> **WORK ITEM**
Exactly the lines below, starting with the one containing "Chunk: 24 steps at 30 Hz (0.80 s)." and going on through the one containing "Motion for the", must be reproduced, both ends included, and no pictures with them.

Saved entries
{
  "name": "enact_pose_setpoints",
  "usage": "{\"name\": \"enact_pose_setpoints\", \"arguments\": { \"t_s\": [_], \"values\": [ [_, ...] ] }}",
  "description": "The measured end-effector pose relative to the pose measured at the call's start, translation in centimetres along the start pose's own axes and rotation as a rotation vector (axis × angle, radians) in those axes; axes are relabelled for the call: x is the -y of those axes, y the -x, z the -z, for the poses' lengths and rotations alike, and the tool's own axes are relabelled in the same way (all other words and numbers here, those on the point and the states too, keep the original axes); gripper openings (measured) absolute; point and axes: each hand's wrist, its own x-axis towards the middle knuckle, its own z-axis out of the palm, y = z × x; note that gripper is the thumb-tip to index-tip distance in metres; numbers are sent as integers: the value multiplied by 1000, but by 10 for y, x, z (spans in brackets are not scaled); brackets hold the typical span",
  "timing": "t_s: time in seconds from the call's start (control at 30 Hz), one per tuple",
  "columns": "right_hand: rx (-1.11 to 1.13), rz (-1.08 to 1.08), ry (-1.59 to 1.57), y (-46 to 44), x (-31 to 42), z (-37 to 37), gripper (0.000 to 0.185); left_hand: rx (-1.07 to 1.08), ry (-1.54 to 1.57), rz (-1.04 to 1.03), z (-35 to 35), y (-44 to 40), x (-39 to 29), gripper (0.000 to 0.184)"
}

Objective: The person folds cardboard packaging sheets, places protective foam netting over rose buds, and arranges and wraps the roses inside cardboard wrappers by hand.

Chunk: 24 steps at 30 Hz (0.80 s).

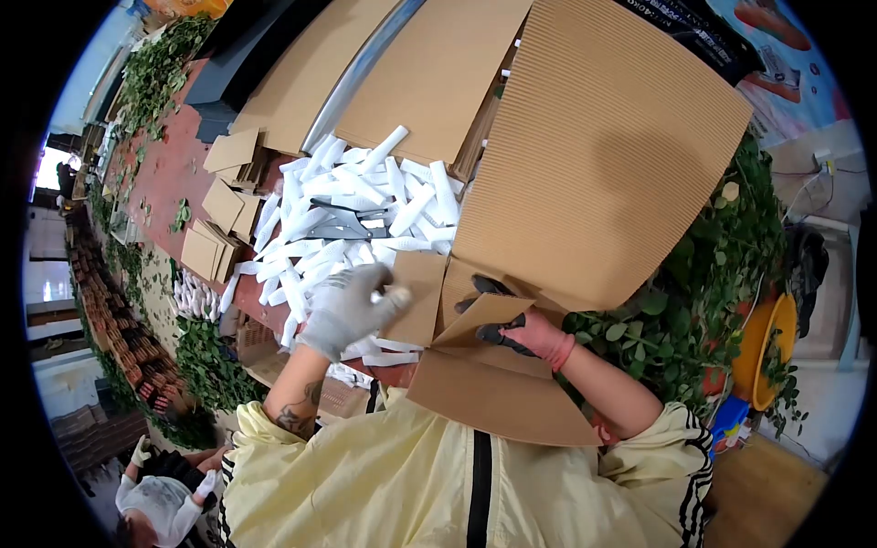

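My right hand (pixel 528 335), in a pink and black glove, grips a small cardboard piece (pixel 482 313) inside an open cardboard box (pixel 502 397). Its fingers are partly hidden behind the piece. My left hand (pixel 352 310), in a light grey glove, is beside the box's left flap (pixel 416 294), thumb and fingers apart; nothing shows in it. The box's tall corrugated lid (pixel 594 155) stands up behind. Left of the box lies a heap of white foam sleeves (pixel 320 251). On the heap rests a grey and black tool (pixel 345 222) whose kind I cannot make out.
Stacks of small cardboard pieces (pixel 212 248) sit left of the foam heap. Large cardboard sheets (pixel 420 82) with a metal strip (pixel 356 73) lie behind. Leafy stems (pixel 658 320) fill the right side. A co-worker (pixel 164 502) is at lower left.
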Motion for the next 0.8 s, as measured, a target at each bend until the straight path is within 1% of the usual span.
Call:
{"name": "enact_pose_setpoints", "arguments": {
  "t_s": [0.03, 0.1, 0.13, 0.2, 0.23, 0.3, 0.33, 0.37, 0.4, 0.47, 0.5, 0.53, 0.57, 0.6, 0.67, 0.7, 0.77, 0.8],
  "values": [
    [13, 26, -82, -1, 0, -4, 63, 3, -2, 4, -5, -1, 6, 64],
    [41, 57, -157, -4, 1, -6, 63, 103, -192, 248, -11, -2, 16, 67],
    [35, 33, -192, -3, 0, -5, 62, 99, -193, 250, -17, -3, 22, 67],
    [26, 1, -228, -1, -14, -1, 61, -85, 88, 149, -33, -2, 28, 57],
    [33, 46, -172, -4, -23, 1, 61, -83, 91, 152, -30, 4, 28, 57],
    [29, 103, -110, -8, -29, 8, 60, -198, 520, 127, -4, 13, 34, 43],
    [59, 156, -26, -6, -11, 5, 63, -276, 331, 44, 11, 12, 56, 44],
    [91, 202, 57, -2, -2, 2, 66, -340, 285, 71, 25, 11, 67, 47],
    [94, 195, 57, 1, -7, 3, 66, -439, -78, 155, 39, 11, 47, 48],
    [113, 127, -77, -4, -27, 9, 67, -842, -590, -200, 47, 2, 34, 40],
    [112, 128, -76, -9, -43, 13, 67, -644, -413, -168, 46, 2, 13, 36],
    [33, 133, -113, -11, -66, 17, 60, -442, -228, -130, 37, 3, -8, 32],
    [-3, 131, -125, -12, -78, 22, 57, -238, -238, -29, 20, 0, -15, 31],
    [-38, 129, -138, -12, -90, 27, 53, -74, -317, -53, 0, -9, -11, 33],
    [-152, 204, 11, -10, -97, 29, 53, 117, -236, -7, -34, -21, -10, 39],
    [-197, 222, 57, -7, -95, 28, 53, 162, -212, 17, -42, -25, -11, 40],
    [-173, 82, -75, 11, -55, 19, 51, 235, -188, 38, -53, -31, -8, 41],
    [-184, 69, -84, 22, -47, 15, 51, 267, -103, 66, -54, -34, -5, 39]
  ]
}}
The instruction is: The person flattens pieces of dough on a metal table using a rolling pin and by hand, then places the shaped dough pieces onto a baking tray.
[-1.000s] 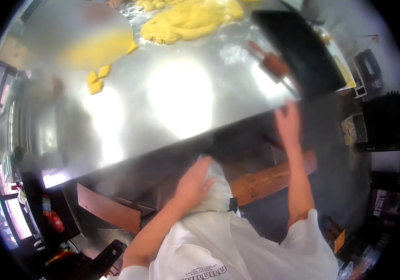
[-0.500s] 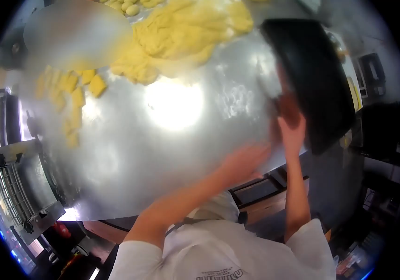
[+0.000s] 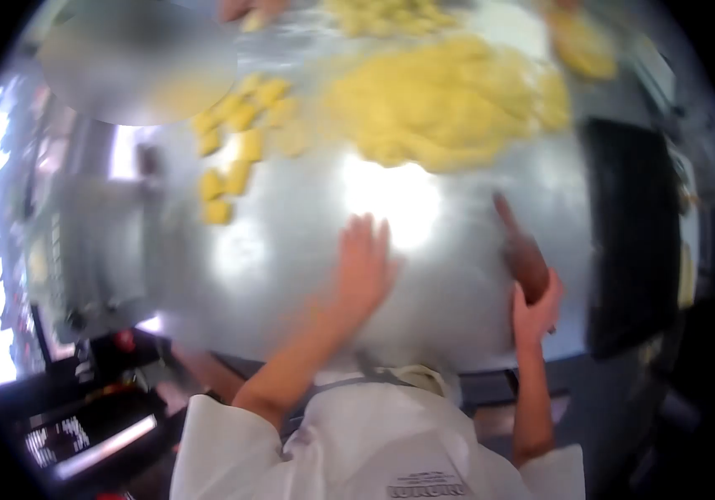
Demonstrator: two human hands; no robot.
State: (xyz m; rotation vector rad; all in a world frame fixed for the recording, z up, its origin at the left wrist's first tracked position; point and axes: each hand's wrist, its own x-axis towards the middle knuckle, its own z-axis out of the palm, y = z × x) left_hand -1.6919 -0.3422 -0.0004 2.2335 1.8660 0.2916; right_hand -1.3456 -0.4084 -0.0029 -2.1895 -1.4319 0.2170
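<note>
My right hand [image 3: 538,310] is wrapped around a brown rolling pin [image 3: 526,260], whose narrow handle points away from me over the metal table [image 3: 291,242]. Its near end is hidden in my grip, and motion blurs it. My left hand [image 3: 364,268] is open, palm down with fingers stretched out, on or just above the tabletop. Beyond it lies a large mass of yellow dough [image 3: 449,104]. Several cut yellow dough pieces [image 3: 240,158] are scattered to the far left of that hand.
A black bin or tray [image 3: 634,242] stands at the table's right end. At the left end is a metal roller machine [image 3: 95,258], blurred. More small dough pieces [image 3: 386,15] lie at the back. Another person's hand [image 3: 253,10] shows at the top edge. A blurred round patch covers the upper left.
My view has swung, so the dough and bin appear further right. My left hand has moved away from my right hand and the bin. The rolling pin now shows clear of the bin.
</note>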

> **SOLUTION TO THIS PROBLEM**
Chunk: 24 steps at 30 Hz (0.80 s).


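My right hand (pixel 528 335), in a pink and black glove, grips a small cardboard piece (pixel 482 313) inside an open cardboard box (pixel 502 397). Its fingers are partly hidden behind the piece. My left hand (pixel 352 310), in a light grey glove, is beside the box's left flap (pixel 416 294), thumb and fingers apart; nothing shows in it. The box's tall corrugated lid (pixel 594 155) stands up behind. Left of the box lies a heap of white foam sleeves (pixel 320 251). On the heap rests a grey and black tool (pixel 345 222) whose kind I cannot make out.
Stacks of small cardboard pieces (pixel 212 248) sit left of the foam heap. Large cardboard sheets (pixel 420 82) with a metal strip (pixel 356 73) lie behind. Leafy stems (pixel 658 320) fill the right side. A co-worker (pixel 164 502) is at lower left.
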Motion for the next 0.8 s, as measured, a target at each bend until the straight path is within 1% of the usual span.

No further output is needed here.